WHAT YOU SHOULD DO:
Quote from the first line below through the line that contains "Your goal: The", both included, and leave the pictures out.

AVAILABLE DATA:

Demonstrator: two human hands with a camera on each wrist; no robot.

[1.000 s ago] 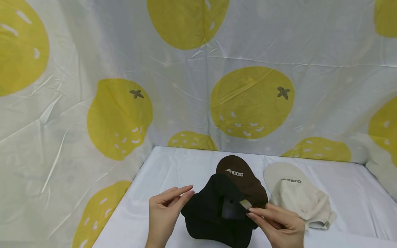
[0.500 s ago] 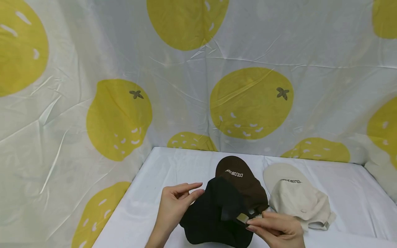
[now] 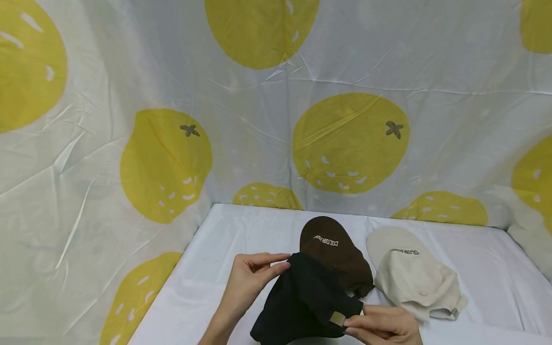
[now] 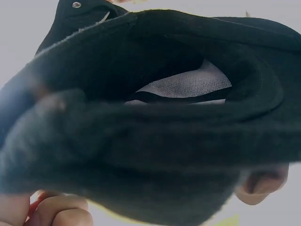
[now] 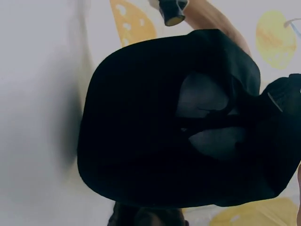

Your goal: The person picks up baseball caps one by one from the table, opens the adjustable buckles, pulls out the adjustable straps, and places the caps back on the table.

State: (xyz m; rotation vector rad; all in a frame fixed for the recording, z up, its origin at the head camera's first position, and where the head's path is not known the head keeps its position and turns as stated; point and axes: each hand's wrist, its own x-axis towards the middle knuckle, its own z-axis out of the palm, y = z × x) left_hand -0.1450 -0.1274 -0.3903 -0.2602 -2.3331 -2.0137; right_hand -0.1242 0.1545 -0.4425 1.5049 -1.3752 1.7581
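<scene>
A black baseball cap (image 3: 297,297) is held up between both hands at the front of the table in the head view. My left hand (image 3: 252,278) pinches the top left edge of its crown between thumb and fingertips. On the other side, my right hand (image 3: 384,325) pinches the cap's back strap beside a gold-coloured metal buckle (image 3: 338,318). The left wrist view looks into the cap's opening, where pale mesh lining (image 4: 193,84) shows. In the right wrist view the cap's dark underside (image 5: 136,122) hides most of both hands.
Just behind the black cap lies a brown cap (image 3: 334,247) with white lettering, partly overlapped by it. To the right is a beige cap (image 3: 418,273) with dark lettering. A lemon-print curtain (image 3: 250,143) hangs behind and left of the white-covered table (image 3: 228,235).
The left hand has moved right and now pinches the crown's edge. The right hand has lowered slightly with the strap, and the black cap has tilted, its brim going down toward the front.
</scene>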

ANSWER SPACE:
Demonstrator: two human hands with a camera on each wrist; no robot.

[1.000 s ago] 
[0.500 s ago] 
[now] 
[now] 
[now] 

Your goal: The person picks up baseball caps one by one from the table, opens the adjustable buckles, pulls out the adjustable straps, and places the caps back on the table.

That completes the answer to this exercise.